Indefinite Articles and Abreviations
Choosing between “a” and “an” with abbreviations can be confusing. We talk about “a Member of Parliament” but “an MP” because the way that we pronounce the letter “M” is /em/, which begins with a vowel sound. Similarly, we say “She has an MBA”, “He is an FBI agent” and “The sinking ship sent out an S.O.S.” The important thing is how we say the word or abbreviation, not how we spell it. When abbreviations are pronounced as a single word, we use either “a” or “an” to match the pronunciation, for example, “a FIFA official” and “a NATO general”.
Some learners say “one” where an English-speaker would use “a” or “an” instead. It sounds strange to say “There were five women and one man at the bus stop”. We normally say “five women and a man”. Another good example of this is with fractions. It is more natural to say “A third of the class failed the test” rather than “One third of the class failed the test.” This is also the case with big numbers that are written with “1”. We don’t say things like, “This dress cost one hundred dollars”, “There are one thousand people at my school” or “The house sold for one million dollars”. We say “This dress cost a hundred dollars” ,“There are a thousand people at my school” and “The house sold for a million dollars”.

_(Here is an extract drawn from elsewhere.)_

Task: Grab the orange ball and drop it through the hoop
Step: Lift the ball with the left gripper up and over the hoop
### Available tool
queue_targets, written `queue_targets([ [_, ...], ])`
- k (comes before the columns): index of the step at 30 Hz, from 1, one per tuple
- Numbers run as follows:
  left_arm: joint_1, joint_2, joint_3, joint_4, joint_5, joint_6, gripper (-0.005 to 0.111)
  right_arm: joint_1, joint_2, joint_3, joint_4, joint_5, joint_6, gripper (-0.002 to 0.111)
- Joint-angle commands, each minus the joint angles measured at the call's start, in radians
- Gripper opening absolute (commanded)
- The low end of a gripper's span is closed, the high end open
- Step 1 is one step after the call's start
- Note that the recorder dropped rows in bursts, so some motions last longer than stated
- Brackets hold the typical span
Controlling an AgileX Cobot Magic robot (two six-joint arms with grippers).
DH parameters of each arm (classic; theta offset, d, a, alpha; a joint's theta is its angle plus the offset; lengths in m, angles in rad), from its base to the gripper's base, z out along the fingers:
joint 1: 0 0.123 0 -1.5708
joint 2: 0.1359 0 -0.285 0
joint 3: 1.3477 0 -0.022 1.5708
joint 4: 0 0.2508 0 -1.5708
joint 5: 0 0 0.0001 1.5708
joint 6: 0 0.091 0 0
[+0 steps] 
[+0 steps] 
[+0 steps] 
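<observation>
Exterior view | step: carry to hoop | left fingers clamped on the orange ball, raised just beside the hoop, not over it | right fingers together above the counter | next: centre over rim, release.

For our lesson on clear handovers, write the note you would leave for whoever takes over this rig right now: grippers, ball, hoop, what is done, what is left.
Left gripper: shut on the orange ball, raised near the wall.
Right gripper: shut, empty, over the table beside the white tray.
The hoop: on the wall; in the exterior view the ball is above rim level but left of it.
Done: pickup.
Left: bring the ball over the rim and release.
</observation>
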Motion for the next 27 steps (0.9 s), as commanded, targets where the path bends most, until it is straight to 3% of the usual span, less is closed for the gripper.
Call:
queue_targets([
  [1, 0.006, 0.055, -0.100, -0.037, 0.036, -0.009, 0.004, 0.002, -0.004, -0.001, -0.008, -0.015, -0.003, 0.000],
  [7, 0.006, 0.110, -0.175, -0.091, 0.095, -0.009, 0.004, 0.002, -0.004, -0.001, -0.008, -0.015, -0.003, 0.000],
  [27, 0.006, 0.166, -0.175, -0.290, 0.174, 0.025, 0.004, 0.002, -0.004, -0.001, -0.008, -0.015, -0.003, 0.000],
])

Indefinite Articles Other Uses
We also use the indefinite article to talk about people’s jobs, for example, “She’s an engineer”, “He wants to be a pilot” and “She’s studying to become an architect”. Of course, this changes if we insert another word, for example, “a mechanical engineer”, “an Air New Zealand pilot” and “a landscape architect”.
Indefinite articles (“a” and “an”) are small and seemingly pointless. They carry very little meaning and have a grammatical function rather than conveying an important message. If you leave out an article in your speaking and writing, it is very unlikely to lead to any misunderstanding. It just sounds unusual. English-speakers may underestimate your English ability if you make mistakes with articles because, for someone who has grown up speaking English, they are very straightforward.
In the case of singular, countable, concrete nouns (which is, after all, the majority of them), you always need an article, either definite or indefinite or a possessive adjective. Plural, uncountable and abstract nouns don’t use indefinite articles. Plural nouns and uncountable sometimes use definite articles, when you are referring to something specifically. Abstract nouns don’t use articles.
If your first language doesn’t have words that operate like English articles, learning how and when to use articles can be very challenging for you. It may not be much consolation but at least English only has “a/an” and “the”, unlike many European languages which arbitrarily assign a gender to every object so you have to learn a particular masculine or feminine article along with every new noun you learn. In English it is always a simple choice of either “a/an” or “the” with any noun.